Furthermore, the transistors, which have emitters commonly connected to 
the bit line B.sub.12, are varied in a similar fashion. Therefore, read 
out of the information is not disadvantageously affected, and destruction 
of the information can be prevented. 
FIG. 4A illustrates a plan view of another embodiment of the transistors 
used in the circuit illustrated in FIG. 2 and FIG. 4B is a cross-sectional 
view along line B--B of FIG. 4A. Referring to FIGS. 4A and 4B, portions 
corresponding to portions illustrated in FIGS. 3A and 3B are designated by 
the same symbols. 
The advantage of the construction illustrated in FIG. 4A is in compensation 
for the dispersion of the current amplification factor of the transistor 
due to the position of the emitter near an isolation region. As can be 
understood from FIG. 4A, the construction of the transistors in the memory 
cells MC.sub.11 and MC.sub.12 are the same as the read-out transistors 
T.sub.11 and T.sub.12. Therefore, if the position of the emitter varies 
due to the dispersion caused by the manufacturing process, so that the 
current amplification factor of the transistor varies, the construction of 
the read-out transistors T.sub.11 and T.sub.12 becomes equivalent to the 
construction of the transistors which form the memory cells MC.sub.11, 
MC.sub.12 . . . having emitters commonly connected to the same bit line as 
the read-out transistors T.sub.11 and T.sub.12, and the variation of the 
current amplification factor of the transistors can be compensated for. 

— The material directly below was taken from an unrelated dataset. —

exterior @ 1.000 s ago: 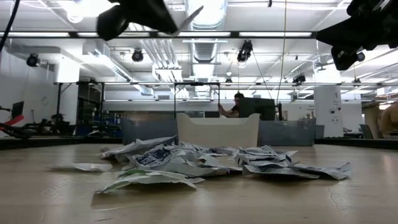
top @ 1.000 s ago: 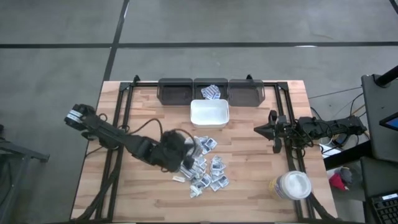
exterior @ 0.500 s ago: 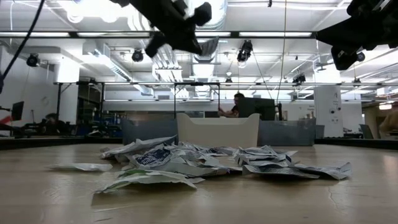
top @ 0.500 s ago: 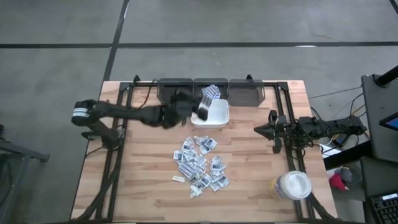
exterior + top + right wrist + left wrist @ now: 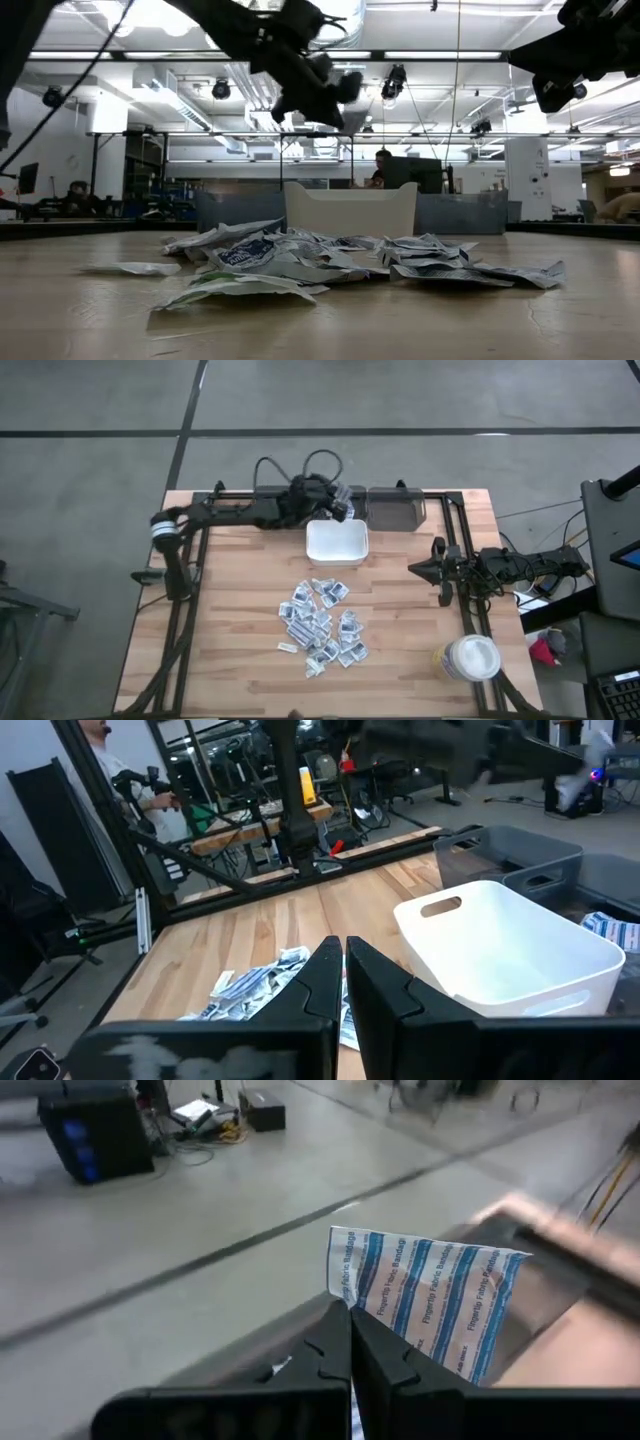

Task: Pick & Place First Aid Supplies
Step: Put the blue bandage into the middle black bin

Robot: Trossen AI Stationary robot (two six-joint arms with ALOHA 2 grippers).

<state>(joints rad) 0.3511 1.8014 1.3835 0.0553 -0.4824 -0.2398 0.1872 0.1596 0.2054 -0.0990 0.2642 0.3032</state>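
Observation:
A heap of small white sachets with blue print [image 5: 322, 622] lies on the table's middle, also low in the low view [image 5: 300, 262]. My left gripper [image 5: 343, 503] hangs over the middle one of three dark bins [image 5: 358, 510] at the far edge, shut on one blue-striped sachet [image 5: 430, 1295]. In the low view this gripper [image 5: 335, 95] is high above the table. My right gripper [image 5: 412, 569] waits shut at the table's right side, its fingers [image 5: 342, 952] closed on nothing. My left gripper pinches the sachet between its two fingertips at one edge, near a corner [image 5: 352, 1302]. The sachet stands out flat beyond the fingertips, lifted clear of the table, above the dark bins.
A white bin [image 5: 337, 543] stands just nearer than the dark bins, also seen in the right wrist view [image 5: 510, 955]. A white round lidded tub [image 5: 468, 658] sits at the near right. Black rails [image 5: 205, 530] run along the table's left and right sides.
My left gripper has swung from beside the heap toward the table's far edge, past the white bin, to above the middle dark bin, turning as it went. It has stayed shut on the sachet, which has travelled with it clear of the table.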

Therefore, read-out of information is not disadvantageously affected, and 
destruction of the information can be prevented. 

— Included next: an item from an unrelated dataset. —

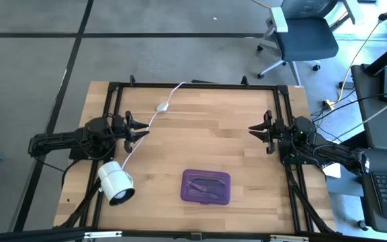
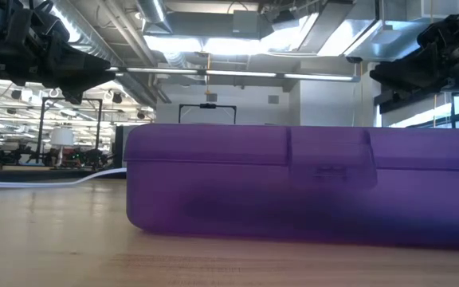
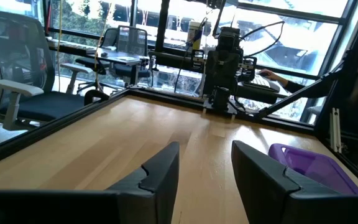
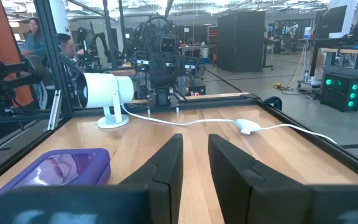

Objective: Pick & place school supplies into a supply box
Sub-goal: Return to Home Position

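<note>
The purple supply box lies flat and closed on the wooden table near its front edge, filling the low view. Thin dark shapes, the school supplies, show faintly through its translucent lid. My left gripper hovers at the table's left side, well above the wood, pointing level toward the right; its fingers are open around nothing. My right gripper hovers at the right side facing it. Its fingers stand a narrow gap apart, with nothing between them. Both are far from the box.
A white cylindrical lamp stands at the front left, left of the box. Its white cable with an oval switch runs to the far edge. A black frame borders the table. People sit beyond the table.
</note>
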### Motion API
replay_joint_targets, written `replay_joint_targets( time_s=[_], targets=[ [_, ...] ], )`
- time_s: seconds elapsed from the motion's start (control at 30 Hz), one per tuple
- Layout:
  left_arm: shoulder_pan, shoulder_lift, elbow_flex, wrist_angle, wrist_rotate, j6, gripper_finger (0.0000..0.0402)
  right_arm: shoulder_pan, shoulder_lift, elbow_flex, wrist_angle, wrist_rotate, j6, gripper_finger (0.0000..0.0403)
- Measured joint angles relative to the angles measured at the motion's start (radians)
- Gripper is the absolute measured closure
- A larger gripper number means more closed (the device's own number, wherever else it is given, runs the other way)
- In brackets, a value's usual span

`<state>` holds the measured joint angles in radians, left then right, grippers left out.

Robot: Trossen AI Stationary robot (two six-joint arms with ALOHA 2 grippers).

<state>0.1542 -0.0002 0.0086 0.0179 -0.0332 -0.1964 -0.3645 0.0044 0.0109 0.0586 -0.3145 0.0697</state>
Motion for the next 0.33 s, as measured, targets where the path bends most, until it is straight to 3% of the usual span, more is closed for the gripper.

As mentioned above, a semiconductor memory device includes a plurality of 
memory cells arranged in row and column directions, selection means for 
selecting the row and the column and read-out transistors which are 
provided in each column for reading out the information stored in the 
memory cells. According to the features of the present invention, the 
read-out transistors and the transistors in the memory cells, which have 
emitters commonly connected to a common bit line, are formed by the same 
construction. Therefore, if the characteristics of the transistors vary 
due to the manufacturing process, the characteristics of the transistors 
in the memory cells can provide the same characteristics as the read-out 
transistors so that neither a read out nor a storage of the information in 
the memory cells is adversely affected. 
In the embodiment illustrated in FIG. 2, the emitters Te.sub.11, Te.sub.12, 
Te.sub.21 and Te.sub.22 of the read-out transistors T.sub.11 and T.sub.12 
are connected to the column bit lines B.sub.11, B.sub.12, B.sub.21 and 
B.sub.22, respectively. However, it is understood that the effect of the 
present invention can be expected in a case when a transistor having one 
emitter is used as the read-out transistor, the emitters of which are 
connected to a column bit line of the memory matrix such as the bit line 
B.sub.11, and the multi-emitter transistors are used as the read-out 
transistors the emitters of which are connected two column bit lines such 
as the bit lines B.sub.12 and B.sub.21.